2.1 Binary Search Trees

Traditionally, a binary search tree (BST) T is a binary tree with the following property, known as in-order invariant:

For each node N in T, all keys stored in the left subtree of N are less than the key stored in N, and all keys stored in the right subtree of N are greater than the key stored in N. (Throughout this paper, we assume that all keys are distinct.)

This property allows a search algorithm to use the key in each node as a router, (or, pivot) to direct the search, i.e. to decide the subtree in which the search is continued. A simple, iterative lookup procedure is given in Algorithm 1.

Algorithm 1 lookup(T,x) in a BST.

The search can be imagined like a “probe” traveling down one path in the tree by following one child pointer on each level.
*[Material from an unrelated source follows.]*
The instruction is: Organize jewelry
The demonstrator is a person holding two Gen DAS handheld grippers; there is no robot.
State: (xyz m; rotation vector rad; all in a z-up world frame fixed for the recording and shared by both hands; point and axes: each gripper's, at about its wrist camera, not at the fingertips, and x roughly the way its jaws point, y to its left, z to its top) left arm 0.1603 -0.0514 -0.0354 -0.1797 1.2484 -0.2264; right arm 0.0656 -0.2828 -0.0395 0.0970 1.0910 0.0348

Clearly, key(N) plays a crucial part in the algorithm, as it is not only a data element but also serves as a split key or router for the lookup process. One main question this paper addresses is whether the search for x can be directed efficiently without key(N) or any augmented field in N acting as a split key.

2.2 Background and Related Work

Weak variants of data structures have been proposed especially in the context of heaps. Dutton uses weak heaps to improve heap sort [5]. Hinze introduced semi-heaps to implement priority search queues [8].

Binary search trees are among the earliest and most basic data structures and are covered in virtually every introductory computer science textbook. Research on the topic has been going on for more than 60 years, and countless data structures have evolved from BST or been built upon them. A comprehensive overview would be far beyond the scope of this paper and is not required as background for our work. For balanced trees, very good overviews are provided in [2] and [9].

Despite the abundance of research on search trees, surprisingly little work can be found about whether and how the in-order invariant can be modified or relaxed without breaking the complexity bounds of standard search tree operations. To the best of our knowledge, the only published research related to the topic was done by De et al. in their work on an “in-place” version of priority search trees [3][4]. They propose an array-based structure supporting certain 2D range queries on point sets, and requiring only O(1) extra memory for construction from an input array. In some of their range query algorithms, the authors use a similar dual-probing approach as we do.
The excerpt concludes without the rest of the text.